Vale a pena ainda juntar a esta pequena lista o grupo liderado por António Jacinto, coordenador do recém-criado Instituto de Biologia e Medicina de Sistemas da Nova (NIMSB), que integra a Universidade Nova de Lisboa. O investigador quer empregar a massa cinzenta dos 150 cientistas que pretende contratar e aplicá-la à ciência básica, utilizando tecnologia para inovar nas doenças crónicas com maior morbilidade e mortalidade, como a diabetes ou o Alzheimer. O NIMSB conta “com financiamento inicial de €30 milhões” (comunitário e nacional) e promete desenvolver “uma visão inovadora [...] com ênfase nas crónicas, cancerígenas e cardiovasculares”, detalha João Sàágua.

FRASES DA CERIMÓNIA

“Esta obra é sobre glioblastoma, uma doença devastadora no cérebro e um tipo de cancro que não tem cura. É um trabalho fenomenal”

Ralph Adolphs
Presidente do júri


“Sucesso dos tratamentos tem aumentado muito, mas as doenças oncológicas continuam a representar uma das principais causas de morte”

Manuel Pizarro
Ministro da Saúde


“Usámos um antiepilético e demos ao ratinho com tumor. Percebemos que podíamos inibir o seu crescimento e o tumor mantém-se estável”

Varun Venkataramani
Vencedor do Bial Award in Biomedicine 2023

Traçar o caminho do cancro cerebral

Foi preciso juntar uma equipa de 29 investigadores da Alemanha, dos Estados Unidos, do Reino Unido e da Noruega para produzir o trabalho vencedor do Bial Award in Biomedicine 2023. Liderado por Varun Venkataramani, Frank Winkler e Thomas Kuner, este estudo representa “um avanço importante e surpreendente na compreensão de como o cancro do cérebro progride”, considera Ralph Adolphs. O presidente do júri redobra o elogio e diz mesmo que a investigação pode ser considerada “um marco no campo emergente da neurociência do cancro”.

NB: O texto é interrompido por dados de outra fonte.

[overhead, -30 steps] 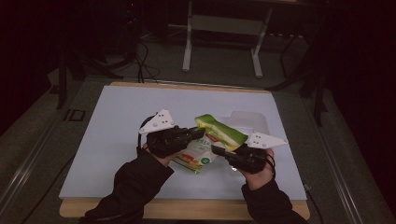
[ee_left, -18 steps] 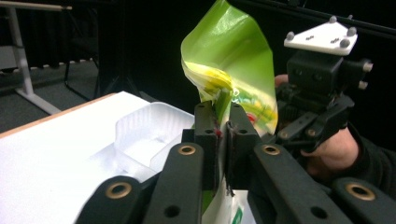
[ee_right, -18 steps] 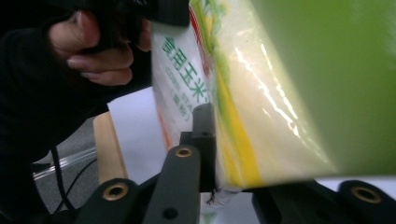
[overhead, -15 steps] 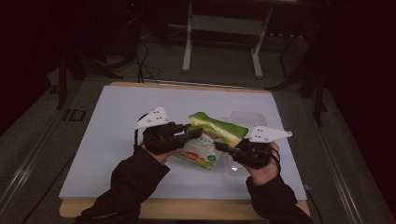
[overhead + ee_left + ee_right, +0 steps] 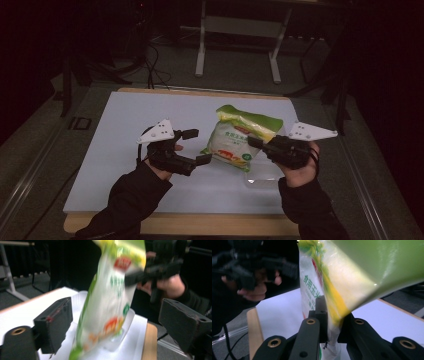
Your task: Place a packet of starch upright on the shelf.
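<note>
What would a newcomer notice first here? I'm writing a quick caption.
The green and white food bag, held up over the middle of the white table, stands out. The right gripper pinches its edge, while the left gripper hangs open beside it, jaws wide apart.

You are facing a dim room: a pale white table top (image 5: 125, 150) with a wooden front edge sits on dark grey floor (image 5: 235, 75). At twelve o'clock beyond it stands a grey metal frame (image 5: 240, 30) on two legs. Black cables (image 5: 150, 60) trail at eleven o'clock.
</note>
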The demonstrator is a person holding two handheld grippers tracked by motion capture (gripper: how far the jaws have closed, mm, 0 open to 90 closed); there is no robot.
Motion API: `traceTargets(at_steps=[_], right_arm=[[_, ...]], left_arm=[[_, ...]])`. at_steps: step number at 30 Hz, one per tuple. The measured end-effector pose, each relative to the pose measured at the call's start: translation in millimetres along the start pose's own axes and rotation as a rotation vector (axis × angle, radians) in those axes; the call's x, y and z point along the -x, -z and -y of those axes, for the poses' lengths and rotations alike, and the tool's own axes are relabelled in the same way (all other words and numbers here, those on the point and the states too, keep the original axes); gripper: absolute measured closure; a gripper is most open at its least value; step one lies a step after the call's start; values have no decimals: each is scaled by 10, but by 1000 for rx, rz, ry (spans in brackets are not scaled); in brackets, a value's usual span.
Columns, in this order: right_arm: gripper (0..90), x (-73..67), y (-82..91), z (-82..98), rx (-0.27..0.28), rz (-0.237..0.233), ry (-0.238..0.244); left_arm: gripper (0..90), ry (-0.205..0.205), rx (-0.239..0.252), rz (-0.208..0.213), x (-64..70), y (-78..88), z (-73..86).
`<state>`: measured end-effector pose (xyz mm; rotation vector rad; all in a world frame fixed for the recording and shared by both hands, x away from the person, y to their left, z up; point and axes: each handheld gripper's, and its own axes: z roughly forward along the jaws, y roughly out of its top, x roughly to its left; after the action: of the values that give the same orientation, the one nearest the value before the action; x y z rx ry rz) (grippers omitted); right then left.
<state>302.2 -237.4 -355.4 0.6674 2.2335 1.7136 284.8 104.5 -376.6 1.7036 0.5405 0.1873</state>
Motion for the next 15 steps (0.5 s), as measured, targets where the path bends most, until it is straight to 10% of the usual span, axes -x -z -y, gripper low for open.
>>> traceTargets(at_steps=[15], right_arm=[[839, 447, 525, -64, 15, 107, -22]], left_arm=[[2, 5, -153, -134, -114, 167, 499]])
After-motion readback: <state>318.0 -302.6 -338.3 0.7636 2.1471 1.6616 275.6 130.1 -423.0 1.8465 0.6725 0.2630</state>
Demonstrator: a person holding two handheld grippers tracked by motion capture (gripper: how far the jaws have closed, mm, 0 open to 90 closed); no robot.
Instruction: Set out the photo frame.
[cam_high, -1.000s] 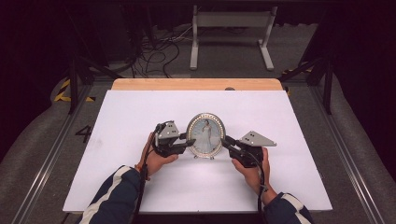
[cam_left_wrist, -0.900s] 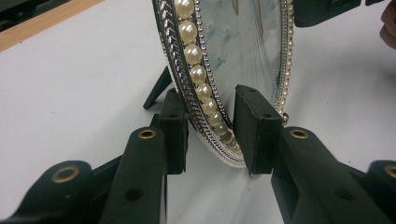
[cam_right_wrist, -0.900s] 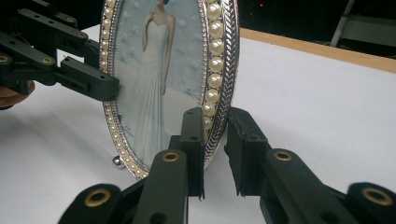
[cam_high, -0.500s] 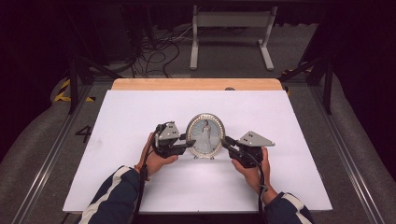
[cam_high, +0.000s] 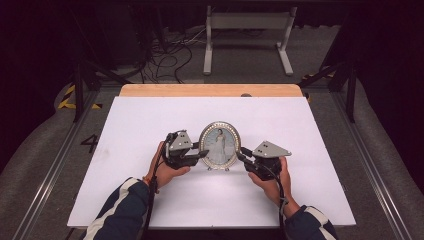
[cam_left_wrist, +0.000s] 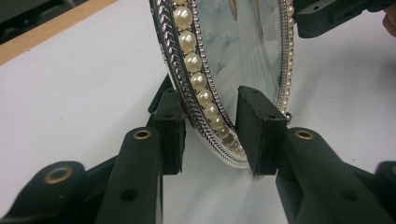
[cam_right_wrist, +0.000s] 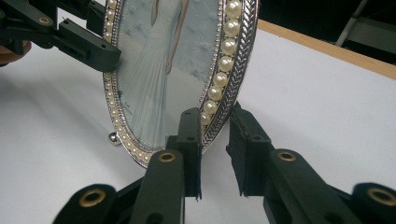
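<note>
An oval picture frame (cam_high: 219, 145) with a pearl and silver rim stands upright on the white table (cam_high: 150, 120); it holds a picture of a figure in a long pale dress. My left gripper (cam_high: 202, 152) is at its left edge and my right gripper (cam_high: 240, 153) at its right edge. In the left gripper view the rim (cam_left_wrist: 196, 74) runs between the two pads (cam_left_wrist: 254, 126) with a thin gap. In the right gripper view the rim (cam_right_wrist: 224, 70) likewise stands between the pads (cam_right_wrist: 243, 149), apart from the right one. Both pairs of jaws have just been opening, with the frame still between them.
A wooden strip (cam_high: 210, 90) borders the table's far edge. Beyond it, on the floor, lie cables (cam_high: 170, 55) and a metal stand (cam_high: 247, 30). Metal rails (cam_high: 55, 165) run along both sides. White tabletop spreads out around the frame.
</note>
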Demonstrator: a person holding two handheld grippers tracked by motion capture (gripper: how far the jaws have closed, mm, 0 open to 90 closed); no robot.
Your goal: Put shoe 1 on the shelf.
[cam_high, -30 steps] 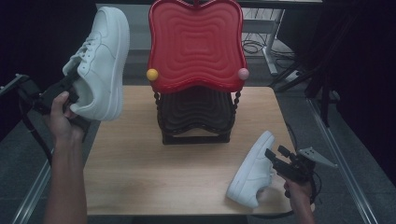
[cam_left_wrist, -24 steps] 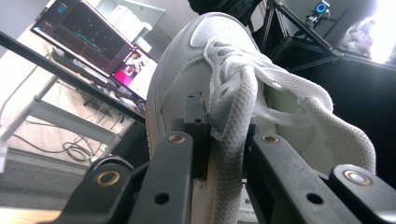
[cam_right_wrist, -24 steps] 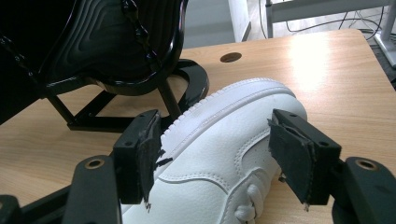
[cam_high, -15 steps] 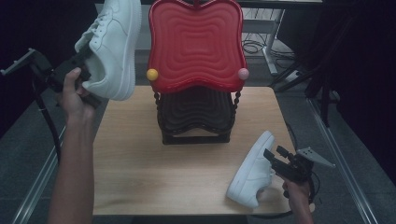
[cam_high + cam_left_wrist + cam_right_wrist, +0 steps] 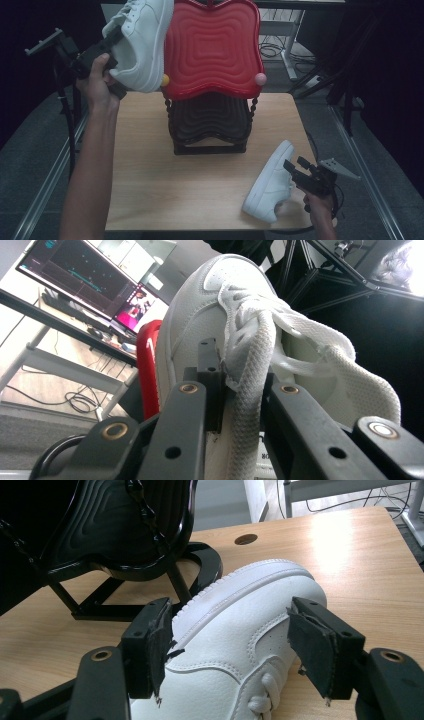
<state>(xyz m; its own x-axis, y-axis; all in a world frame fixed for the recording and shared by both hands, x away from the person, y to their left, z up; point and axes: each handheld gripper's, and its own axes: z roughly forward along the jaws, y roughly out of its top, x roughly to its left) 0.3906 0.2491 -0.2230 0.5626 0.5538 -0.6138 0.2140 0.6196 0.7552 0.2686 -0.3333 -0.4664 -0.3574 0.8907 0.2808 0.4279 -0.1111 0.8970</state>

Estes cientistas alcançaram uma “descoberta fundamental”, como aponta Thomas Kuner. “Até agora, as pessoas pensavam que os neurónios comunicavam apenas com outros neurónios e músculos, mas o que percebemos é que, afinal, também podem comunicar com células cancerígenas”, explica. A investigação ajuda a compreender o cancro humano, em particular o muito agressivo tumor cerebral glioblastoma, e “fornece uma das caracterizações mais surpreendentes e profundas dos mecanismos de um dos tipos mais devastadores de cancro do cérebro”, acrescenta Ralph Adolphs.

O futuro é agora promissor. Foi iniciado um ensaio clínico na Alemanha: mais um passo para a criação de tratamentos oncológicos melhores e mais eficazes.